I didn’t generally track “poems” as a category, which largely spared me from the same thorny questions of length re: poetry. I confidently recorded Alexander Pope’s Essay on Criticism in June (and gave it a star); but it felt silly to record Coleridge’s Kubla Khan in December, and I certainly didn’t record “’Ware Wire” or “Dulce et Decorum Est” or “Nix”.

I also didn’t record “music” as a category. I very, very rarely sit down and listen to music as an activity in itself. (Exception this month: Buckner & Garcia’s Pac-Man Fever (1982). “Ode to a Centipede” alone would have earned a star; but the album as a whole? well, I’m glad I didn’t have to decide.) Of course I listen to lots of individual songs in the car, but that’d be too many to track by hand anyway.
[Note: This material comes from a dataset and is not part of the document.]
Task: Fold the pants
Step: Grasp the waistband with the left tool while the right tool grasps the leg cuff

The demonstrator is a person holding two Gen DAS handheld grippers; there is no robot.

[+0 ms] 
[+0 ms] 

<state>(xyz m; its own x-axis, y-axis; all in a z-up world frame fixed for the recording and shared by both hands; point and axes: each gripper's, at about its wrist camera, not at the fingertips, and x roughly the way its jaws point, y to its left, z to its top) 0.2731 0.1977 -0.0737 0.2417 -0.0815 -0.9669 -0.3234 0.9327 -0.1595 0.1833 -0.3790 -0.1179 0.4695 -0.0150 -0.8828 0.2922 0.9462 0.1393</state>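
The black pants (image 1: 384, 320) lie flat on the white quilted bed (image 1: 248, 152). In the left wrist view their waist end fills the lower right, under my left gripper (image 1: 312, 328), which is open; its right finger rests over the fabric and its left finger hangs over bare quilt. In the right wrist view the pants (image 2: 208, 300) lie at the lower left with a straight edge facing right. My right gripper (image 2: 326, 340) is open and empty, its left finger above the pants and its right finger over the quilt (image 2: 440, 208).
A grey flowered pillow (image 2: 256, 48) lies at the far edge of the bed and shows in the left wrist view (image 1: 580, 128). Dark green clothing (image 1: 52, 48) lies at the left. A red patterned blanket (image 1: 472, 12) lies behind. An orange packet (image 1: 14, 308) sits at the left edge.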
At the same time, I did record Gayden Wren’s “A G&S Christmas Carol” (arbitrarily annotated as f-ilm), despite the YouTube recording’s having no visual component.

Tracking the “date” of a work also proved arbitrary. Many works I read in translation. Sometimes the translator’s name and the date of translation were obvious; sometimes only the original author and/or date of composition; sometimes only the date of publication (Karl Werder tr. Elizabeth Wilder, The Heart of Hamlet’s Mystery, 1907). Sometimes the English text I was reading had no direct correspondence to any collation of texts published in the author’s lifespan (Parables and Paradoxes again: a collection of translations by many different authors, published in 1961).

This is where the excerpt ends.